Shareholders in QBE Insurance Group Ltd (ASX: QBE) experienced a tumultuous year in 2013. Up until early December shareholders thought they were on track for a gain of around 35%, however in the final days the stock price plunged after the insurer issued another earnings downgrade. As a result QBE shareholders recorded a gain closer to 5% for calendar year 2013 and underperformed the S&P/ASX 200 (Index: ^AXJO) (ASX: XJO), which returned 14.6%.
The earnings downgrade was unexpected, however not uncharacteristic, given the recent issues the company has faced. With the stock price now hovering around the $11.50 mark and hopefully all of the bad news and downgrades now accounted for, the question is – what’s next for QBE?
Unfortunately the near-term outlook for QBE’s earnings is not particularly enticing. With a financial year ending in December, by late February investors will have the opportunity to analyse the full-year results in much greater detail. The most recent company guidance states that QBE is expected to report a net loss of around $250 million and a cash profit after tax of around $850 million. In comparison, in FY 2012 the company reported a cash profit of $1.042 billion.
Given the nature of the decline in earnings, investors won’t necessarily see a speedy rebound, as such the outlook for the remainder of 2014 looks muted.

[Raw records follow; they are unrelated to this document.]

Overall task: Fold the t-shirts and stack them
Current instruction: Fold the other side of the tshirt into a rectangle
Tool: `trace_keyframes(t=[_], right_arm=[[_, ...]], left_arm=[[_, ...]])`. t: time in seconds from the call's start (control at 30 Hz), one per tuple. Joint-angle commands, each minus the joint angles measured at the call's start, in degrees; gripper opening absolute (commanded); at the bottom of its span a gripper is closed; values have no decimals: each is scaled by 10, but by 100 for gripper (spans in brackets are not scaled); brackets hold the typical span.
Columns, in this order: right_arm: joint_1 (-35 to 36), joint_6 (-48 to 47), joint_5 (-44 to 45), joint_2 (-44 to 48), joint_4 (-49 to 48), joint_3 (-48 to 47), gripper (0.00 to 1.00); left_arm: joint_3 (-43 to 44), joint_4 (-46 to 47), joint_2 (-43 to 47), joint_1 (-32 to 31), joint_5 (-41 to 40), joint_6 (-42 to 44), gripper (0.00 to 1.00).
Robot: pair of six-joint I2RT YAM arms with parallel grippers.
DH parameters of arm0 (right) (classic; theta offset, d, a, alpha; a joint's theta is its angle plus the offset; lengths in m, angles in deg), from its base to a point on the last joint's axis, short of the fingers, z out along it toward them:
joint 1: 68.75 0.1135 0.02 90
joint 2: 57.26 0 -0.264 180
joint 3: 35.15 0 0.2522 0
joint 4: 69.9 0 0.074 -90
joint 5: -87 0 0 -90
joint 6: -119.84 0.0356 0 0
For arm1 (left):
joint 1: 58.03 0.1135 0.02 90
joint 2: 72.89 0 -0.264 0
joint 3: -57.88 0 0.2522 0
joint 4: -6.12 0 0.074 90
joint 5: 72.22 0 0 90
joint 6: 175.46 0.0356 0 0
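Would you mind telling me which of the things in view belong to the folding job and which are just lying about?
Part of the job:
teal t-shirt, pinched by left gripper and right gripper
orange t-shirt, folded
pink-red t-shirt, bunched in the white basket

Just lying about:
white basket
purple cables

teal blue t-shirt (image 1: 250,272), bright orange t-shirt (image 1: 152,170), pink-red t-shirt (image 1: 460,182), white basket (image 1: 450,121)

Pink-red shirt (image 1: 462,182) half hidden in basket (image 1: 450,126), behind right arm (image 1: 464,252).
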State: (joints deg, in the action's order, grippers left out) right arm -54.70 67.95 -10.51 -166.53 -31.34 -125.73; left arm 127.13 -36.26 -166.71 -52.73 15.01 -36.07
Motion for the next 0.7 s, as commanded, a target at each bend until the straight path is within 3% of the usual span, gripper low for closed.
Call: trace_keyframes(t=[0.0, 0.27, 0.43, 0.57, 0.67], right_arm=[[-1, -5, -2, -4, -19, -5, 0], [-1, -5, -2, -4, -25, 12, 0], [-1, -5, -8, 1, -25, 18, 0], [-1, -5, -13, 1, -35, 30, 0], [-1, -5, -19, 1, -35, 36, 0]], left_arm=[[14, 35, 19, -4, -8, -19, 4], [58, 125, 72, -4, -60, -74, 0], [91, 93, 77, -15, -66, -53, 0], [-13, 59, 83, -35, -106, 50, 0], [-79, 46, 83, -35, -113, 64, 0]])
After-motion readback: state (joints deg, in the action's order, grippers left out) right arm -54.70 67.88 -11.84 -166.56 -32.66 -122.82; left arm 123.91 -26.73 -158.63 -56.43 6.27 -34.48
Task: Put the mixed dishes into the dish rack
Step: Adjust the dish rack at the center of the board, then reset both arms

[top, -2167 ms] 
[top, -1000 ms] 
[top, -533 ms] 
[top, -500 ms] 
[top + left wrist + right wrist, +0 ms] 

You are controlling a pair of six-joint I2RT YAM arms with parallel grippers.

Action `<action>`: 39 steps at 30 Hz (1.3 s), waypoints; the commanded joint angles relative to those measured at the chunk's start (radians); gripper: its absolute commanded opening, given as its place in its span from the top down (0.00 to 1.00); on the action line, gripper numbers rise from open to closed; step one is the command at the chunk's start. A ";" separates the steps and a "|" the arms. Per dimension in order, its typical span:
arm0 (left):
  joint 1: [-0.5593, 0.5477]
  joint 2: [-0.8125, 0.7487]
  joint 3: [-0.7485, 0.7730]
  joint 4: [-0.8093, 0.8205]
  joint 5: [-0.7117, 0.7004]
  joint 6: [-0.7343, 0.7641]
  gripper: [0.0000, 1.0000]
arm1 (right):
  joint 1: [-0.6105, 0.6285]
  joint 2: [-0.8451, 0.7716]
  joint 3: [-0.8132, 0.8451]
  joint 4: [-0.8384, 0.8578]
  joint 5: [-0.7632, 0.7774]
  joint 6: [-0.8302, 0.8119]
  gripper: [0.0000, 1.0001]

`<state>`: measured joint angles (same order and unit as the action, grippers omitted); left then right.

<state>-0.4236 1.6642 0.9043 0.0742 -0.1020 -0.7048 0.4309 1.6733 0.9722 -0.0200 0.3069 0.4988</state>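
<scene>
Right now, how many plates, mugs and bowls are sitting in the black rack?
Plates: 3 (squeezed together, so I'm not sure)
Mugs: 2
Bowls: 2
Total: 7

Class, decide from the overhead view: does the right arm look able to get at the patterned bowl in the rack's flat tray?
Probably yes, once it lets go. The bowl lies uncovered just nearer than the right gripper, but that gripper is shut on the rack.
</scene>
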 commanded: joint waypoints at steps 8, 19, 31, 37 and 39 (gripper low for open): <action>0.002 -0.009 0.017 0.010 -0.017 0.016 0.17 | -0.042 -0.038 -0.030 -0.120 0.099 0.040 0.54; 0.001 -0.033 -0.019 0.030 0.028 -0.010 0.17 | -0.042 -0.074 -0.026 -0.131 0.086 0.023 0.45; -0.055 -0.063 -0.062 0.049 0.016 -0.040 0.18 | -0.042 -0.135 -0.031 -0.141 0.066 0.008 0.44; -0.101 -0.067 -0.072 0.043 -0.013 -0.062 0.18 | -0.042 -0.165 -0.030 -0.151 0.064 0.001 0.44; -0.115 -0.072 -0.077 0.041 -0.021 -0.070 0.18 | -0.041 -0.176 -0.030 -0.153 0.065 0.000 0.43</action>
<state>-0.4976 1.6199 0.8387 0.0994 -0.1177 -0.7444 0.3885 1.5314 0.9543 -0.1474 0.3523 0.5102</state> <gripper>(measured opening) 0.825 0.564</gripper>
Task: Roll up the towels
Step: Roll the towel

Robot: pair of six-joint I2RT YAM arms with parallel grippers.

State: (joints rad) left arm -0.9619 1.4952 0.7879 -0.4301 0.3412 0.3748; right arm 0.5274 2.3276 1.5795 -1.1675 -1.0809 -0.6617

With the recorded loss partially due to higher claims provisioning and the company providing guidance that the combined operating ratio in certain divisions has declined markedly, QBE may need to retain capital to boost its reserves – although management did reiterate that regulatory and rating agency capital levels remain above benchmark levels. Capital requirements have the potential to restrict available cash for dividends.
Further evidence that investors should expect a lower dividend during 2014 is the board’s stated policy to pay out up to 50% of cash profit. Given the lower cash profit which is expected to be reported, the dividend is likely to be cut.
QBE has been a successful company for many years, but it certainly appears to have entered a bumpy period. Investors with a long-term horizon may find long-term value in the stock, however the near-term may continue to be a difficult period for shareholders.